### WHAT TO DO
If a line in the material below holds the string "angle", tally it, then give the tally alone.

(PROVIDED DATA)

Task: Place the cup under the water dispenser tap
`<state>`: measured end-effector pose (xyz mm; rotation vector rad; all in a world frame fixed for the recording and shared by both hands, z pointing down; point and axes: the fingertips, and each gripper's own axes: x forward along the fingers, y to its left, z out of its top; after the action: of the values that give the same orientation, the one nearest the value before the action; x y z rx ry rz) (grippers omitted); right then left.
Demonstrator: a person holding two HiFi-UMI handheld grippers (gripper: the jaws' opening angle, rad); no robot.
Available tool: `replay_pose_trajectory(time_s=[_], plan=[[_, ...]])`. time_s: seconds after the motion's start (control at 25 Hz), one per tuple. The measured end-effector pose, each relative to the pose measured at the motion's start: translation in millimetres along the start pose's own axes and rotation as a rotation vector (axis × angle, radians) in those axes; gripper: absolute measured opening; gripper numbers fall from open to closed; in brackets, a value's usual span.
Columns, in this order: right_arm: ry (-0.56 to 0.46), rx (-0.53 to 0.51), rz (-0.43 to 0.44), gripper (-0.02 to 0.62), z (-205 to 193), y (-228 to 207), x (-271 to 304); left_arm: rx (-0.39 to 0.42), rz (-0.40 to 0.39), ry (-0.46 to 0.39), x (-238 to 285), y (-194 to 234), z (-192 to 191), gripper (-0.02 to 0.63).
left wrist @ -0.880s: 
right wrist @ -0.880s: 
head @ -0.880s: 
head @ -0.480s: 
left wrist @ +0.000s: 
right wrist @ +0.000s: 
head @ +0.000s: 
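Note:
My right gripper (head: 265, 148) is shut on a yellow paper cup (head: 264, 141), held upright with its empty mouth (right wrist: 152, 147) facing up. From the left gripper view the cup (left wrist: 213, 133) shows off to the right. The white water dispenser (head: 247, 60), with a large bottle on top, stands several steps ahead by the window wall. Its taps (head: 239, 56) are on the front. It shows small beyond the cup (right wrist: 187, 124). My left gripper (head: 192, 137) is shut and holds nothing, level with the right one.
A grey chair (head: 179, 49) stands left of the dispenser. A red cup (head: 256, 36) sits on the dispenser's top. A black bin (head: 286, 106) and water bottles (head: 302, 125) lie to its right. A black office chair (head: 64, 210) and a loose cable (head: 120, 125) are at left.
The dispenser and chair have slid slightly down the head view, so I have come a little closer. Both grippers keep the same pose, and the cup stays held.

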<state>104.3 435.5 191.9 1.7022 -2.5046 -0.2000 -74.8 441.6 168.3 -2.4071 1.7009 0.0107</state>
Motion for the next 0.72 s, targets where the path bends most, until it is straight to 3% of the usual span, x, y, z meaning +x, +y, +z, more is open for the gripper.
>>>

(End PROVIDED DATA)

### OUTPUT
2